De profondes transformations spirituelles, politiques, sociales et économiques sont à l'origine de cette métamorphose : l'essor au nord de l'Europe de deux puissantes monarchies, celles de France et d'Angleterre, l'apparition d'une culture laïque liée à l'existence des cours et au développement sans précédent de la civilisation urbaine, et enfin le renouvellement complet du système de production du livre. Cette évolution n'est plus désormais l'apanage exclusif des cloîtres et des écoles capitulaires, mais tend de plus en plus à s'organiser autour de ces nouveaux centres d'enseignement favorisés par la papauté et le pouvoir laïc, que constituent les universités. Le nouveau système de production du livre, dont le pivot est le "libraire" (on dirait aujourd'hui l'éditeur), est basé sur une parcellisation des tâches autrefois intégrées dans les scriptoria monastiques : copistes, enlumineurs, parcheminiers, relieurs sont désormais des spécialistes travaillant à la demande et groupés, comme d'autres professions de l'époque, dans certains quartiers de la cité.

Nulle part on ne suit mieux la mise en place de cette nouvelle organisation des métiers du livre qu'à Paris. Capitale politique et intellectuelle, celle-ci fait également figure, à partir du XIIIe siècle, de capitale européenne dans le domaine de l'édition. Grâce à un appareil de production fortement structuré et aux capacités énormes, la librairie parisienne a contribué de façon décisive à renouveler les modes de fabrication du livre.

Cette transformation de la production du livre ne se fit pas partout du même pas et simultanément. Comme dans tout phénomène d'évolution, on constate ça et là des résistances et des retards.
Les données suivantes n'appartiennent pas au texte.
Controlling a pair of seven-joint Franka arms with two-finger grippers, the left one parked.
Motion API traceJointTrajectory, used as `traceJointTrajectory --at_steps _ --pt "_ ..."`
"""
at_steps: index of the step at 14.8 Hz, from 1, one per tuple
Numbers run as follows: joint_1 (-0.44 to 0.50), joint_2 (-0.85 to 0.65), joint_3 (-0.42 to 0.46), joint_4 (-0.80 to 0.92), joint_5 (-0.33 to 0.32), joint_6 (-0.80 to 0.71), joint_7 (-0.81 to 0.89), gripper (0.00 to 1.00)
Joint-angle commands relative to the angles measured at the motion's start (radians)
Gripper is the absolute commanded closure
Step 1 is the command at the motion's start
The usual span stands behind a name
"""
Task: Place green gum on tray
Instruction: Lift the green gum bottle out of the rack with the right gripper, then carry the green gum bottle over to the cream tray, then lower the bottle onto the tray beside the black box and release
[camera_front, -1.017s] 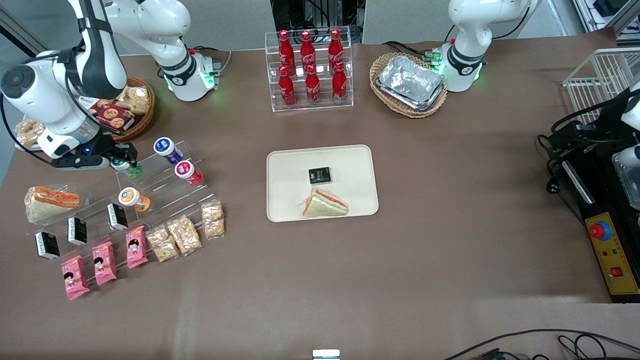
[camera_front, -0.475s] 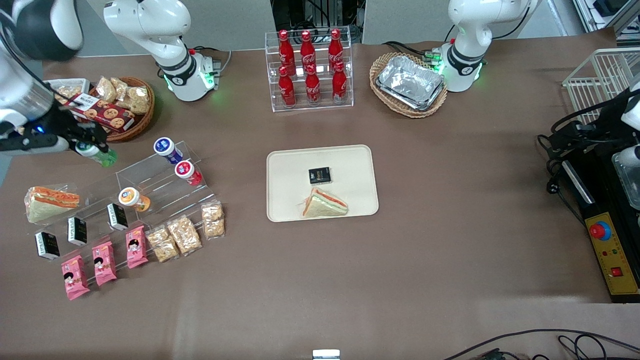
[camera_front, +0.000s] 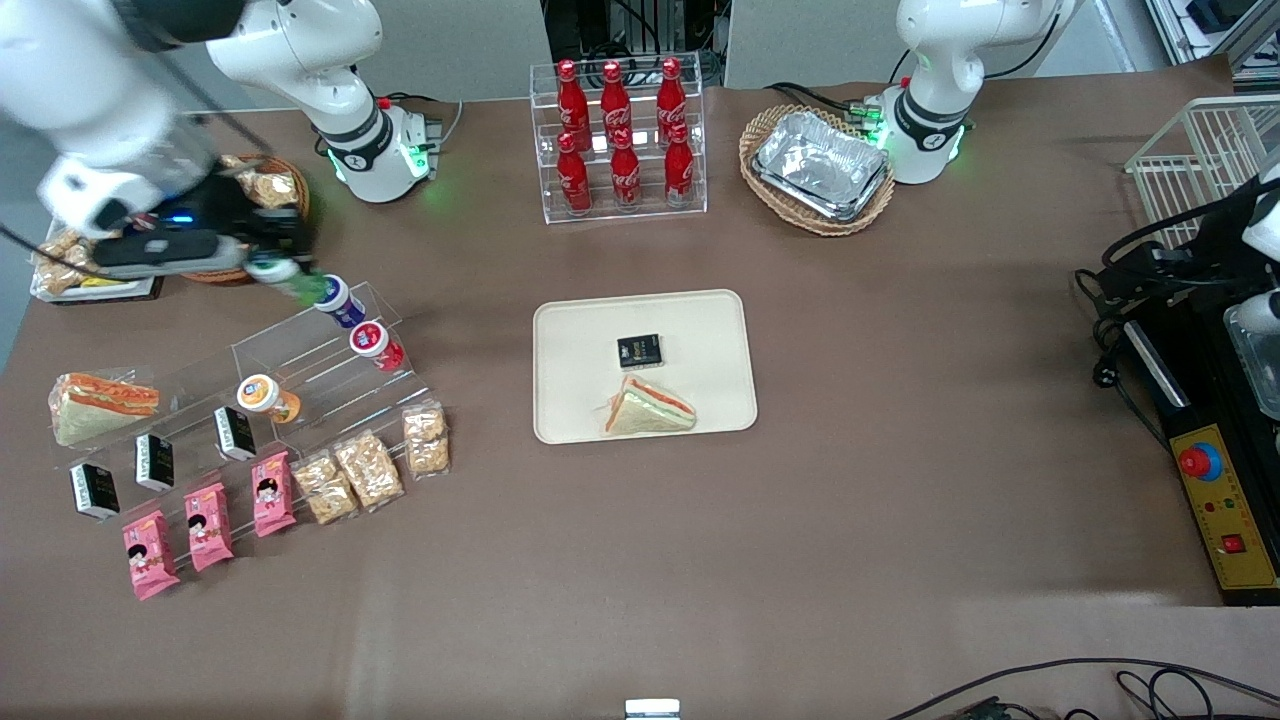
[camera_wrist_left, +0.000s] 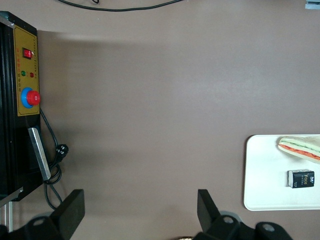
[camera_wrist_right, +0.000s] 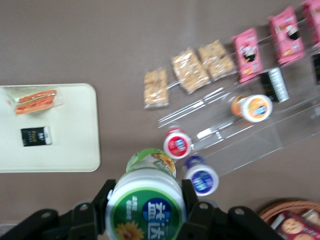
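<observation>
My gripper (camera_front: 285, 268) is shut on the green gum (camera_front: 297, 283), a small green bottle with a white lid. It holds the bottle in the air above the upper end of the clear stepped rack (camera_front: 300, 365), just beside the blue-bodied bottle (camera_front: 338, 300). In the right wrist view the gum's lid (camera_wrist_right: 146, 207) sits between the two black fingers (camera_wrist_right: 100, 200), with the green body pointing down. The cream-beige tray (camera_front: 700, 350) lies in the middle of the table and carries a wrapped sandwich (camera_front: 648, 408) and a small black box (camera_front: 639, 350). It also shows in the right wrist view (camera_wrist_right: 65, 130).
The rack holds a red bottle (camera_front: 377, 345), an orange bottle (camera_front: 268, 398), black boxes, pink packets and biscuit bags. A wicker basket of snacks (camera_front: 265, 195) lies under the arm. A cola bottle rack (camera_front: 620, 140) and a foil-tray basket (camera_front: 818, 165) stand farther from the camera.
The gripper has lifted the green gum off the rack, swung outward toward the table's end, then come back toward the tray, now beside the blue bottle.
</observation>
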Motion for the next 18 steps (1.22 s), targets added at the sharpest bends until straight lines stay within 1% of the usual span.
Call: traceJointTrajectory --at_steps 1,3,5,7,9,11,15,18 --pt "0.142 0.100 -0.012 0.036 0.001 0.031 0.198 0.48" --pt "0.194 0.136 -0.012 0.007 0.007 0.110 0.281 0.48" --pt "0.202 0.162 -0.011 -0.054 0.031 0.219 0.303 0.48" --pt "0.257 0.188 -0.012 -0.117 0.042 0.320 0.321 0.48" --pt "0.301 0.237 -0.012 -0.165 0.027 0.428 0.402 0.48" --pt "0.351 0.301 -0.012 -0.193 -0.022 0.515 0.459 0.48" --pt "0.446 0.426 -0.012 -0.211 -0.076 0.655 0.621 0.48" --pt "0.481 0.510 -0.014 -0.222 -0.087 0.742 0.663 0.48"
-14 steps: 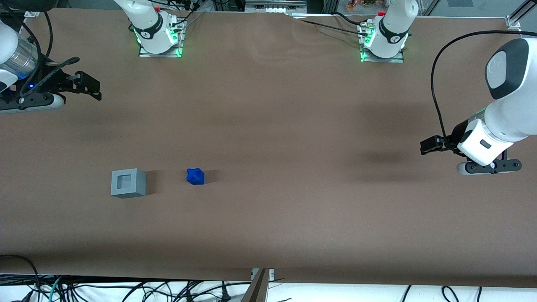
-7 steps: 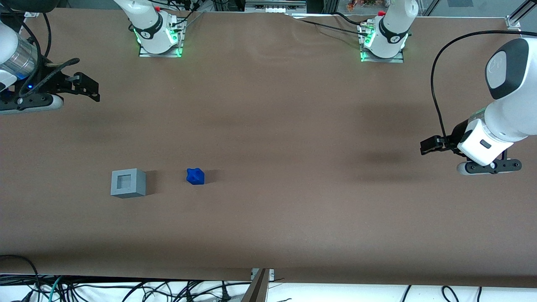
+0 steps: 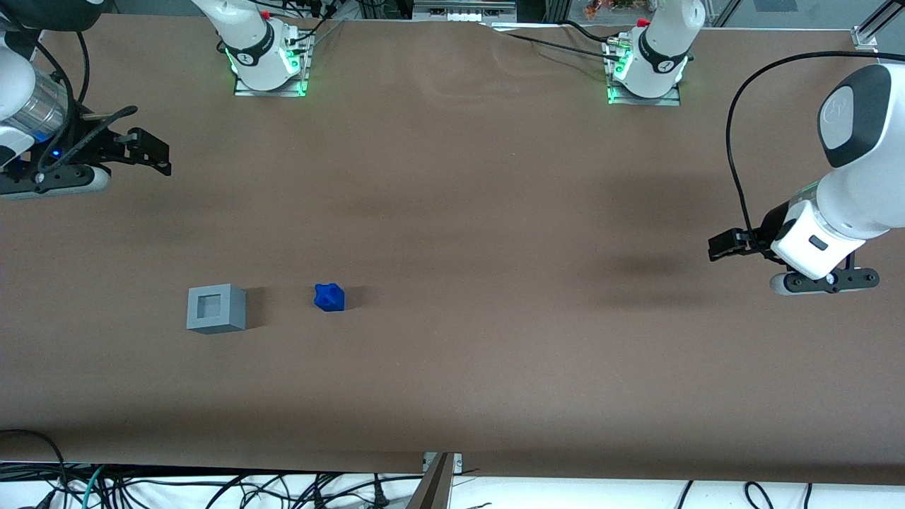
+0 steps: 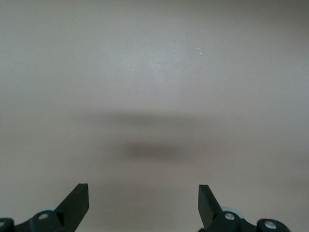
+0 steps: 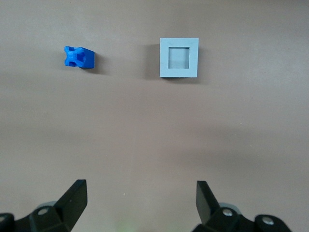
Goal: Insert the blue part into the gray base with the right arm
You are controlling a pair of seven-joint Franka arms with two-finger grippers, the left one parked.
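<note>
We see our claw [image 3: 152, 150] spread open, empty, above the counter [image 3: 452, 367], well apart from the gray base [image 3: 216, 308]; the blue part [image 3: 329, 297] lies near that base.

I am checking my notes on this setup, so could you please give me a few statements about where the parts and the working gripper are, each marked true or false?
1. The blue part sits inside the gray base. False: it lies on the table beside the base, apart from it.
2. The base's square recess is empty. True.
3. The gripper is shut on the blue part. False: it is open, farther from the front camera than both parts, holding nothing.
4. The blue part lies nearer the parked arm's end than the base. True.
</note>
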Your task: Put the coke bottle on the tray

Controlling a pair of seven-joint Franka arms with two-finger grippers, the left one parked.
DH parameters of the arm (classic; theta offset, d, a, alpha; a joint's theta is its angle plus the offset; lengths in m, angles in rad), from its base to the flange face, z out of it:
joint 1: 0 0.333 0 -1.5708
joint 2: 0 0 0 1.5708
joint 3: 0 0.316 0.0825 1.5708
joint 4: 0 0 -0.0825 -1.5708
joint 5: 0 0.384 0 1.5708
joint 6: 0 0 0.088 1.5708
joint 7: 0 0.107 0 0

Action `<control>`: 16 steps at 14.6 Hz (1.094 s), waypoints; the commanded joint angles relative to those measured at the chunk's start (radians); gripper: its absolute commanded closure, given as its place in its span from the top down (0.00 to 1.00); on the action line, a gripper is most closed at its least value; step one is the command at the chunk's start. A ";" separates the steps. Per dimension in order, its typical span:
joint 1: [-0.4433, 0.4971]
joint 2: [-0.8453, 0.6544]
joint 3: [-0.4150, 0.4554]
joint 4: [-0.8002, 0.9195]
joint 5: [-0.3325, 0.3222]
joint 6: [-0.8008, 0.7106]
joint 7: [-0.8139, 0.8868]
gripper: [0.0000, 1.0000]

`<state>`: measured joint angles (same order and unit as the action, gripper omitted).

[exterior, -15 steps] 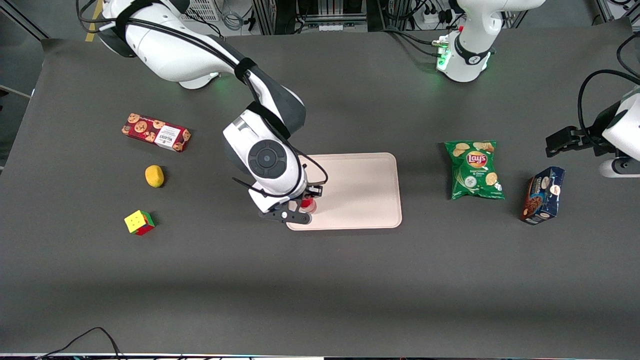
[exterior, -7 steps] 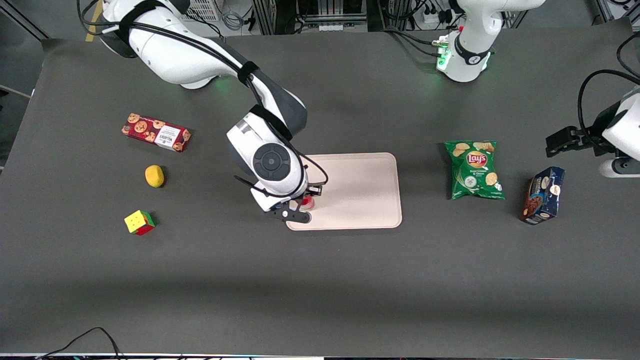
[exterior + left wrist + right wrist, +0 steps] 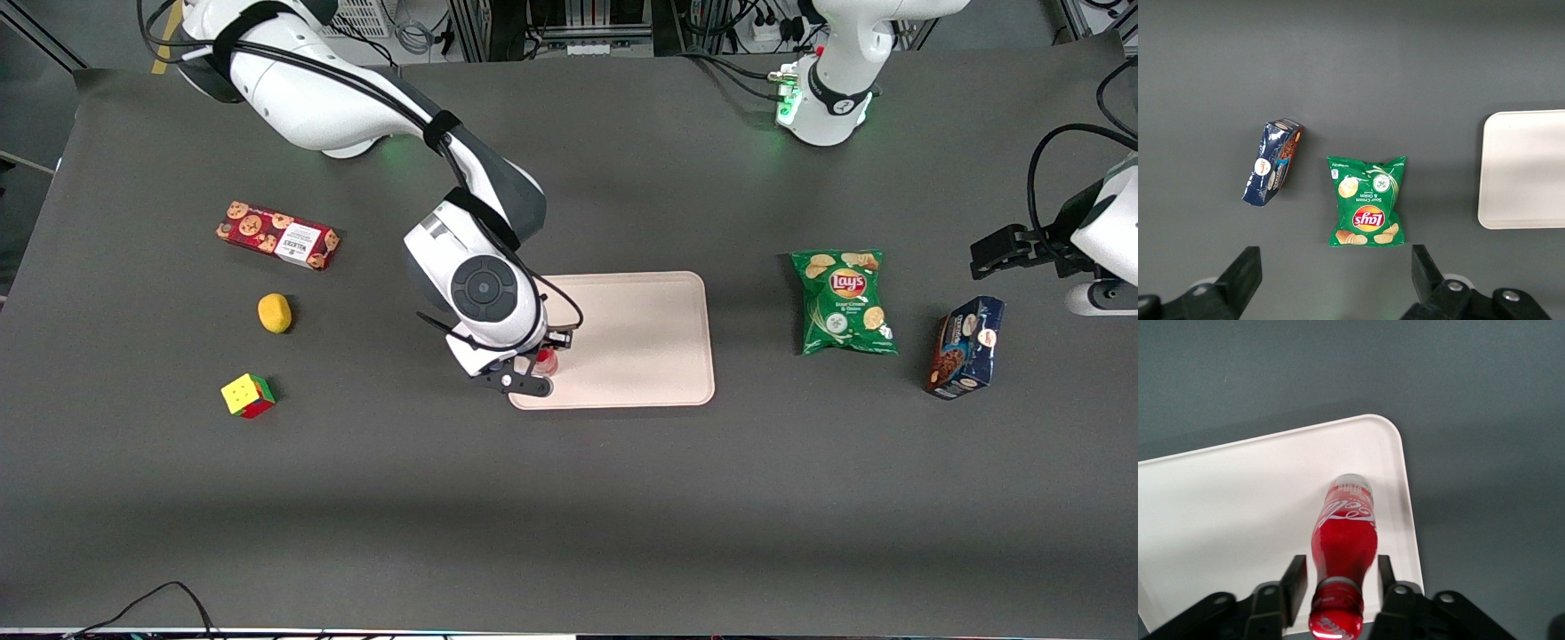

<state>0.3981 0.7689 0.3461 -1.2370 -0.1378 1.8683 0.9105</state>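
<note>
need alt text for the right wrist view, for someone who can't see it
The gripper holds a small red coke bottle by its neck, a finger on each side, the bottle standing on a pale tray near one rounded corner. Dark grey table surrounds the tray.

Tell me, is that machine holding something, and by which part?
Yes. The tool holds the small red coke bottle by its narrow upper body just below the cap, over the pale beige rectangular tray.
</note>
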 commanded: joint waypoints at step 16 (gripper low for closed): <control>-0.252 -0.682 -0.080 -0.442 0.098 -0.044 -0.436 1.00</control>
<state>0.1805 0.3026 0.3397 -1.4997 -0.1082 1.8333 0.6029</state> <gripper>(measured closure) 0.000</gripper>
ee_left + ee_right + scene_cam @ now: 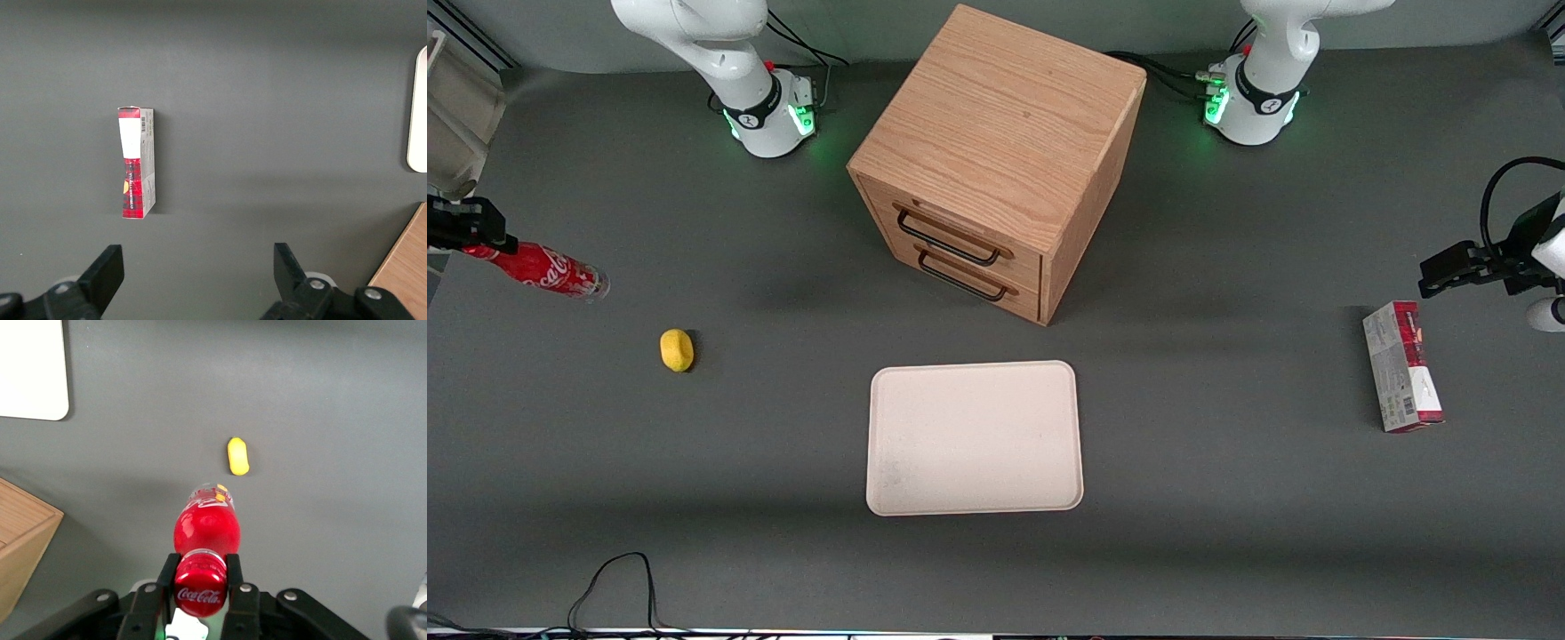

La laïcisation de la condition d'enlumineur, qui en fut la conséquence, n'en marqua pas moins un évènement de portée générale dont le processus apparaît rétrospectivement comme inéluctable.

Bien que soumise au contrôle de l'Université, comme le reste des métiers du livre, l'activité des enlumineurs ne se limita jamais, à Paris, à la clientèle des enseignants et des étudiants. Les enlumineurs eurent également à satisfaire les besoins de la cour et de la bourgeoisie en livres de piété et en textes profanes. A l'intention de ces deux catégories sociales se développa une production luxueuse et raffinée pour laquelle il était fait appel aux meilleurs artistes. Cette production de cour donne le ton et est rapidement diffusée par le relais d'artistes plus modestes qui se contentent de l'imiter ».